CERT-UA has identified a cyber attack using CABINETRAT backdoor, targeting Ukrainian entities through Signal-distributed XLL files. The attack, linked to threat cluster UAC-0245, was detected in September 2025, leveraging Excel add-ins for malicious purposes. Attackers used ZIP archives on Signal, disguised as documents about border detentions, to distribute the XLL files. Once executed, the XLL files create executables and modify Windows Registry for persistence, running Excel in hidden mode. CABINETRAT backdoor, written in C, gathers system data, captures screenshots, and allows file manipulation and command execution. Anti-detection measures include checks for virtual environments and system specifications, enhancing evasion capabilities. The attack follows recent warnings from Fortinet about phishing campaigns impersonating Ukrainian authorities to deploy malware.

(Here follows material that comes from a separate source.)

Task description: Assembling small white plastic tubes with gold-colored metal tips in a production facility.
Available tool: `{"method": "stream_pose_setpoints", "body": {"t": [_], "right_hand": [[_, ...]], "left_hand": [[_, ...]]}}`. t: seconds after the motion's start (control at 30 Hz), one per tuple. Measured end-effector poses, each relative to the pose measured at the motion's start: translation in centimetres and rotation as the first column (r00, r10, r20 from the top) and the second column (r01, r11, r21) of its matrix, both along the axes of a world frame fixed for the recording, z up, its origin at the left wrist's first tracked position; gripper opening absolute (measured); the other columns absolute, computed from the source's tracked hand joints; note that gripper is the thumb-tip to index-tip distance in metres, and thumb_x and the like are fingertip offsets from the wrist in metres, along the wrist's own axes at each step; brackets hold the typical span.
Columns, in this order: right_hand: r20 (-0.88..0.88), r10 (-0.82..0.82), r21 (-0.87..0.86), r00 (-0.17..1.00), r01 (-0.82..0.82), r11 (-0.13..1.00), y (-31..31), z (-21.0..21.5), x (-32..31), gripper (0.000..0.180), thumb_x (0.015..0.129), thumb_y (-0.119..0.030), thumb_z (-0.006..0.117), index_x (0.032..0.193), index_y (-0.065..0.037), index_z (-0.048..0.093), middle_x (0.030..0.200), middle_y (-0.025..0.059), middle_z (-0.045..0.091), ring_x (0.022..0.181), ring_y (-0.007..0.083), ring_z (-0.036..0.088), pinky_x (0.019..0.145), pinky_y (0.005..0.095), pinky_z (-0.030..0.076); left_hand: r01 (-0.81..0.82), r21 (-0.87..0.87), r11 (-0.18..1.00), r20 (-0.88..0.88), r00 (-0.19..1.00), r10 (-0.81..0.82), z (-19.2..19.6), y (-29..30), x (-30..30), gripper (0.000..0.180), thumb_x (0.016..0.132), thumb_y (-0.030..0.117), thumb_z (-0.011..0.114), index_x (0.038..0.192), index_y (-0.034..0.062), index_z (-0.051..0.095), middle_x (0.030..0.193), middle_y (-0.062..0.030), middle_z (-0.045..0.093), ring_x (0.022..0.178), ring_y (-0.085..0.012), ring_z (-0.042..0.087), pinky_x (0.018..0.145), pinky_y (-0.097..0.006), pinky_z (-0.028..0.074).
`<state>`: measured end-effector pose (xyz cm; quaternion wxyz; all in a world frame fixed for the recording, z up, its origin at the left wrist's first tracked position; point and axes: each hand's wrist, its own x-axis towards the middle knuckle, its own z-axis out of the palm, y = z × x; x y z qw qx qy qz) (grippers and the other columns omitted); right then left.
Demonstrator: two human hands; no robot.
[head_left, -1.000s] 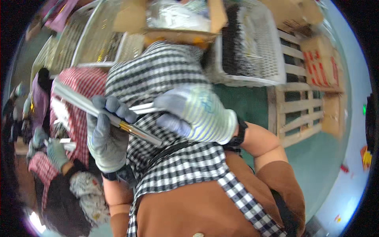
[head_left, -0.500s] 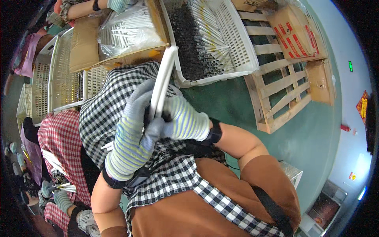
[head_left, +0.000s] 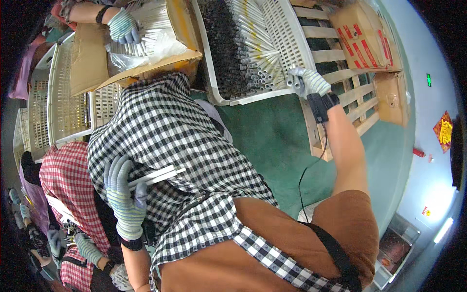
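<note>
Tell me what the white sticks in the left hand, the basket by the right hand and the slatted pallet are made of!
White sticks: maybe plastic or painted metal; they look smooth, straight and evenly white, which fits both.
Basket: most likely plastic, matt white, with rows of moulded-looking holes.
Slatted pallet: probably bare wood, since its boards are pale brown and unpainted.

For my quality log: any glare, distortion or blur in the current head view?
Head view: bright glare on the pale-blue wall; head view: fisheye distortion curves the wall's boundary with the green floor; head view: little blur on the left hand, its striped knit glove clearly resolved.
</note>
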<state>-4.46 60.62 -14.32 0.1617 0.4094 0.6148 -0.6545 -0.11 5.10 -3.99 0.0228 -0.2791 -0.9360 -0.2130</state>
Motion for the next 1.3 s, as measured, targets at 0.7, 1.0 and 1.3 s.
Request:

Palo Alto Networks' Unit 42 identified Phantom Taurus, a China-backed group, using custom malware to target government servers across Asia, Africa, and the Middle East. Phantom Taurus, active since 2022, focuses on diplomatic communications and defense intelligence, aligning with China's strategic interests. The group employs the NET-STAR malware suite, a .NET-based tool targeting Internet Information Services (IIS) web servers, demonstrating advanced evasion techniques. Initially leveraging infrastructure from other China-linked groups, Phantom Taurus now uses its own, indicating increased operational independence. The malware suite includes three backdoors, designed to evade detection, with minimal antivirus flagging, complicating threat detection efforts. Indicators of compromise, such as SHA256 hashes, have been shared to aid in identifying and mitigating threats posed by Phantom Taurus. China's government denies involvement, attributing such accusations to geopolitical tensions and disinformation campaigns.

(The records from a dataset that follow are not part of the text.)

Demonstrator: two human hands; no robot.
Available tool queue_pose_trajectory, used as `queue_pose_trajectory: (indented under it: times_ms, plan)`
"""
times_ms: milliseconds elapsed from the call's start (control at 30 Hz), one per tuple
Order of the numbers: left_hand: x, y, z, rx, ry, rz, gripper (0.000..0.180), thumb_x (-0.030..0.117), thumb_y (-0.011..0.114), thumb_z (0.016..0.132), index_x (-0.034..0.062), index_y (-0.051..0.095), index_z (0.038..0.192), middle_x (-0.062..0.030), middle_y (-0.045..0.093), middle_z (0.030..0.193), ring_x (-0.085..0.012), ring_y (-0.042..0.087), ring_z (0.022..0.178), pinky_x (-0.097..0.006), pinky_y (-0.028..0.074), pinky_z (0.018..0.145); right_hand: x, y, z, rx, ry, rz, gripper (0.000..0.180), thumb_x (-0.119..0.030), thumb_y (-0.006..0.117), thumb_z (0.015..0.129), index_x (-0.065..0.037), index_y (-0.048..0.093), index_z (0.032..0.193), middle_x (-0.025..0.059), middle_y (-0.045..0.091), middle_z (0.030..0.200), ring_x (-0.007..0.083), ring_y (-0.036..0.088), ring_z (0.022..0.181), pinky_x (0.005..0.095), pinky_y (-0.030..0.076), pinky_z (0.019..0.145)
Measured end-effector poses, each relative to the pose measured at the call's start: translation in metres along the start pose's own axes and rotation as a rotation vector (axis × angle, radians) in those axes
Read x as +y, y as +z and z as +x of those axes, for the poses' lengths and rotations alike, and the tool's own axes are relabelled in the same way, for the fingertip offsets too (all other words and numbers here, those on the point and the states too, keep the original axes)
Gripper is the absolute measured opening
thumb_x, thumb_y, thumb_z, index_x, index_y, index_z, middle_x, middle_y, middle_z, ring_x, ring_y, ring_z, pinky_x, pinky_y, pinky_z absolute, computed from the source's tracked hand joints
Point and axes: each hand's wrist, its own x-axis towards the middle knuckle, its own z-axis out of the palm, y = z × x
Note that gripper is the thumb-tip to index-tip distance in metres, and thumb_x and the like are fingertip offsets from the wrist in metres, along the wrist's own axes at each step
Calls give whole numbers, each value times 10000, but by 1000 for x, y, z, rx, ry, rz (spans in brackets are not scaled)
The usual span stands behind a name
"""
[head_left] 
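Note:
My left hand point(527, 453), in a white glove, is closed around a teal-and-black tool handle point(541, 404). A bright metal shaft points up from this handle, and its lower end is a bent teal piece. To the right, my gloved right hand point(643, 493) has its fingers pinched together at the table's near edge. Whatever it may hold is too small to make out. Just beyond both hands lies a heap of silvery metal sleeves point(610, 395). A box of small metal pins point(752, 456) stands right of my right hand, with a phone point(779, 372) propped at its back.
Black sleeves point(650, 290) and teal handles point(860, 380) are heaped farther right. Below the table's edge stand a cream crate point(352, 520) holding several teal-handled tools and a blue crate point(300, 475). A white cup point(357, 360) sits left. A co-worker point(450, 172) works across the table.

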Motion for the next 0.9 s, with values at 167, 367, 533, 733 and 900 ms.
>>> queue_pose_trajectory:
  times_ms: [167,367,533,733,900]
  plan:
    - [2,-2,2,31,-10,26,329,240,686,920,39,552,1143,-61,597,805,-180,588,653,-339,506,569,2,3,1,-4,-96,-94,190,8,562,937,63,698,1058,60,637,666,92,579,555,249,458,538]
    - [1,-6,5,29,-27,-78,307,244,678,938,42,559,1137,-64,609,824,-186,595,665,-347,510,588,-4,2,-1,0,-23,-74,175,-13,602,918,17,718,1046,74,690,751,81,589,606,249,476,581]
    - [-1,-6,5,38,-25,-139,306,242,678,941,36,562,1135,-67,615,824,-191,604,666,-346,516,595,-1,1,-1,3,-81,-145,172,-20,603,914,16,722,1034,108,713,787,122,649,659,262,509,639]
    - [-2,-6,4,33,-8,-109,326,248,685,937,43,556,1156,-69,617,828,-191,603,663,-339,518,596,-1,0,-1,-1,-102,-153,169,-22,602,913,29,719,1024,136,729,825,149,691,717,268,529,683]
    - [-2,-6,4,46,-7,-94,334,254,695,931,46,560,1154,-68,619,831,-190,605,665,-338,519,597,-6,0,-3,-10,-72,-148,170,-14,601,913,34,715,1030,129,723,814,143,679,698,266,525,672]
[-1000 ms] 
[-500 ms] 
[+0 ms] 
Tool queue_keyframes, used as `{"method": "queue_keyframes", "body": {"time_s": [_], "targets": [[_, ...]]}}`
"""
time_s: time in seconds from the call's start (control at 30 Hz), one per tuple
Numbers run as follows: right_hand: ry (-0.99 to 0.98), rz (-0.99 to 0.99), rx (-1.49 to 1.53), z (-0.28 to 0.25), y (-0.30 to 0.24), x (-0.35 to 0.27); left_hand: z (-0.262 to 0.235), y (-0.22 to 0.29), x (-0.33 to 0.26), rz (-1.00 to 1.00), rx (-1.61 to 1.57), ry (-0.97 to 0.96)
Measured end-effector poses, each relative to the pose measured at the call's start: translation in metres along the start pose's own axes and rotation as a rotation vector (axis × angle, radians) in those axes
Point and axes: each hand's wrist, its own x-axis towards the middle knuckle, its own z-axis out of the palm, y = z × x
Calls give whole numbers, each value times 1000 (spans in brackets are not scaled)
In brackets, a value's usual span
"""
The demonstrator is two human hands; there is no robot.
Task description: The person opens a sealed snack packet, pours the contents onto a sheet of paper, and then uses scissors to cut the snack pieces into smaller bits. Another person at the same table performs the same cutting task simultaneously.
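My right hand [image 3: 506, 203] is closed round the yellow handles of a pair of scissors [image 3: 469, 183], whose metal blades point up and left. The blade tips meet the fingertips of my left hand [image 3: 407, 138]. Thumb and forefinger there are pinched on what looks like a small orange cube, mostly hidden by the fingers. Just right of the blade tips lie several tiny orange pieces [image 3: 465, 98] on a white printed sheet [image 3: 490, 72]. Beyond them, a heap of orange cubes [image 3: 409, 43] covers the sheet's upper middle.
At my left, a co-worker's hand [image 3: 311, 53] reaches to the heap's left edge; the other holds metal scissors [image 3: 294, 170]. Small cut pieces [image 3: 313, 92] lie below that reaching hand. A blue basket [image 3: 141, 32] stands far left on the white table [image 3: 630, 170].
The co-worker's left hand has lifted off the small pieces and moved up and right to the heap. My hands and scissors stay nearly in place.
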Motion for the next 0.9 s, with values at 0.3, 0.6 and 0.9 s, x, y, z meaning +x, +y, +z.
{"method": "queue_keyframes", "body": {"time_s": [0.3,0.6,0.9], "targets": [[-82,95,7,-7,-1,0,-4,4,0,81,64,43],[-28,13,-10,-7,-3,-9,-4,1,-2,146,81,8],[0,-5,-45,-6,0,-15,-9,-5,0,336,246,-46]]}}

Okta Threat Intelligence reports North Korean IT workers are increasingly targeting non-tech sectors, with 48% of scams affecting finance, healthcare, and public administration. Over 5,000 companies globally have been targeted since 2021, with 130 identities linked to more than 6,500 job interviews. The scam involves obtaining remote jobs, primarily in software development, to funnel money back to North Korea. Recent trends show a marked increase in interviews within AI-related organizations, posing risks to sensitive intellectual property and proprietary algorithms. Healthcare and medical-tech sectors are also being targeted, with potential access to sensitive personal and clinical data. The scheme's primary goal is financial gain, but it also leads to data theft, extortion, and ransomware activities. The threat is expanding globally, with 27% of targeted companies located outside the United States, including Europe. Organizations must enhance verification processes to mitigate risks from state-sponsored employment scams.

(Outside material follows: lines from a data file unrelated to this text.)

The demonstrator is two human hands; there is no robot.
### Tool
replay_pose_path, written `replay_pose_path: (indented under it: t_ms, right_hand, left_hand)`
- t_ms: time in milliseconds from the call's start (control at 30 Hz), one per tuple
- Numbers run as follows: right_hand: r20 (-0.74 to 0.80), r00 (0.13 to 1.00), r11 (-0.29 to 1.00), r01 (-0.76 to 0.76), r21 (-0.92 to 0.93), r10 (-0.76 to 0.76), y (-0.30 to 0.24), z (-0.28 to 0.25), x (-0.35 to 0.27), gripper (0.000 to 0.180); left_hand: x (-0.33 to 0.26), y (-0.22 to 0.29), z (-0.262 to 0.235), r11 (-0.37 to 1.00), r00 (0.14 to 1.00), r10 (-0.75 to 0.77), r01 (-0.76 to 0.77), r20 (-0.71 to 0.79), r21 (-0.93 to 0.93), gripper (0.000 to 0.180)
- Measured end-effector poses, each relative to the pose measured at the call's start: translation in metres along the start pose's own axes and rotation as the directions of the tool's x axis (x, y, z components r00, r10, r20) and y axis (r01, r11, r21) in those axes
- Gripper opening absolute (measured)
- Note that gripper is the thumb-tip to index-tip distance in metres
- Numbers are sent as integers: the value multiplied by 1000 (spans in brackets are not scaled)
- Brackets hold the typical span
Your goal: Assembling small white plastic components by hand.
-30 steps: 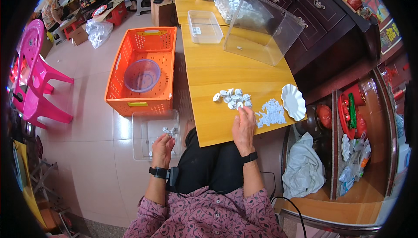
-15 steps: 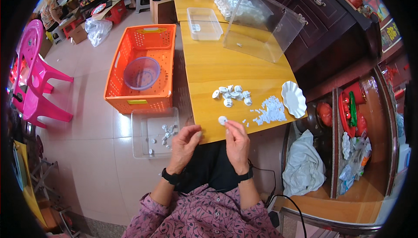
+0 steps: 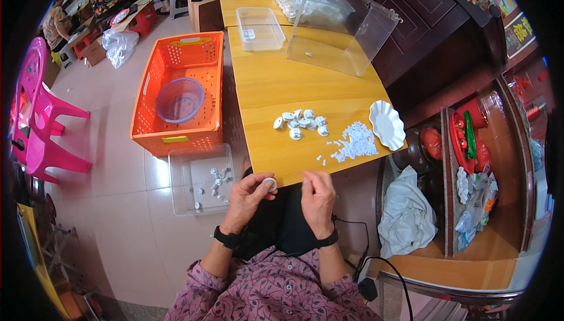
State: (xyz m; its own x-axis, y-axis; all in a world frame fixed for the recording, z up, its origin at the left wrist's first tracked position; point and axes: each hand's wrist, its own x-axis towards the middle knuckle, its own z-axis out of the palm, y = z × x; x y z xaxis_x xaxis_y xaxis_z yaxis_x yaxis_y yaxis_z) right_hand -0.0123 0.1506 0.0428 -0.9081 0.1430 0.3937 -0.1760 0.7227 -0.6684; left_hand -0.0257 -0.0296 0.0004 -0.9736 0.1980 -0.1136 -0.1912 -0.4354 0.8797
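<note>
At the table's near edge, my left hand (image 3: 247,200) is closed, pinching a small white round plastic piece (image 3: 269,184) between thumb and fingers. Just to its right, apart from it, my right hand (image 3: 318,203) has its fingers curled in toward the thumb. Whether anything sits between those fingertips is hidden. Beyond both hands a loose group of similar white round pieces (image 3: 301,122) lies on the yellow table (image 3: 264,95). Right of that group spreads a pile of tiny pale plastic parts (image 3: 357,142), with a few strays toward my right hand.
A scalloped white dish (image 3: 387,126) sits at the table's right edge. Farther back stand a clear tub (image 3: 260,29) and a large tilted clear box (image 3: 343,27). Left on the floor are an orange crate (image 3: 176,127) and a clear bin (image 3: 202,202) holding several pieces.
The white round piece has passed from my right hand to my left. My right hand has drawn back slightly from the table. The whole view has shifted a little.
</note>
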Motion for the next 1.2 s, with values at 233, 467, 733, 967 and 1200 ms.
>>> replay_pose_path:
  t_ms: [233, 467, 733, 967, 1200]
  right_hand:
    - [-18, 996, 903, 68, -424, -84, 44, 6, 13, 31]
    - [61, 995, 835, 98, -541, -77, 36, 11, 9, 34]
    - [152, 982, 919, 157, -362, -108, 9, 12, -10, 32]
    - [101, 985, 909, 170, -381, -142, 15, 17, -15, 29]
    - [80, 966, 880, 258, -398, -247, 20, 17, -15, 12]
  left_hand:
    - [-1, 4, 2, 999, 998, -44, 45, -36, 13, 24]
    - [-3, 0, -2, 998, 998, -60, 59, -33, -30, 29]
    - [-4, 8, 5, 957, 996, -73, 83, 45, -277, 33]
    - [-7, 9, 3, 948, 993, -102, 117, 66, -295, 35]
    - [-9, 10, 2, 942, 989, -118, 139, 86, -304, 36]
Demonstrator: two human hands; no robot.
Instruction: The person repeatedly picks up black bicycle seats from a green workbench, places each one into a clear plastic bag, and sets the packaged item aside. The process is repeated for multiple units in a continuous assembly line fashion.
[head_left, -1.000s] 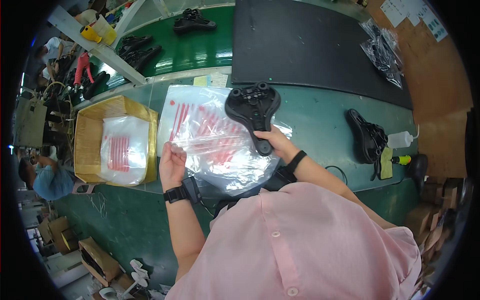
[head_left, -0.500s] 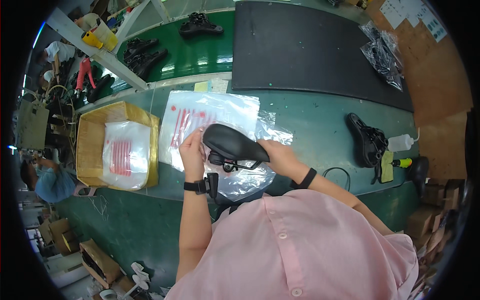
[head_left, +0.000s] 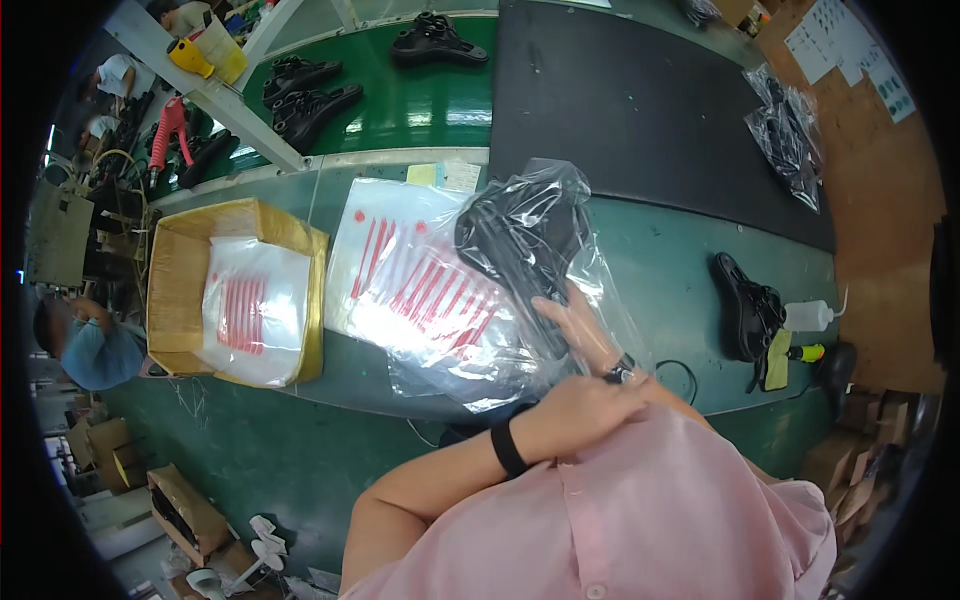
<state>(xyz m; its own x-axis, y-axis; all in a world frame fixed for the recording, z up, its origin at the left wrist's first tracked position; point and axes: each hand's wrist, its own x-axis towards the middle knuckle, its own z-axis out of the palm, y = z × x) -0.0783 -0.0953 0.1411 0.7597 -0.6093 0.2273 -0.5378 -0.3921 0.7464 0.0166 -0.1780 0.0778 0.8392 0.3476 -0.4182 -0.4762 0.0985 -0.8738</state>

Researchers from Georgia Tech identified several security flaws in Tile Bluetooth trackers, challenging Life360's privacy assurances and revealing potential risks for users concerned about stalking. The study found that Tile trackers transmit identifying data in plaintext, with static MAC addresses and semi-randomized IDs, facilitating unauthorized tracking of individuals. Tile's anti-stalking features are reportedly ineffective, as they require manual scans and do not operate at the OS level, creating detection gaps for users. Life360's partnership with Amazon's Sidewalk network has raised additional concerns about privacy risks, as it may enhance tracking capabilities. Despite researchers offering mitigation strategies, such as MAC address randomization and end-to-end encryption, communication with Life360 ceased without confirmed implementation. Life360 claims to have made unspecified improvements, including transitioning to rotating MAC addresses, but has not provided detailed responses to the vulnerabilities reported. The research suggests users should consider alternative Bluetooth trackers if privacy is a primary concern, given the unresolved security issues with Tile products.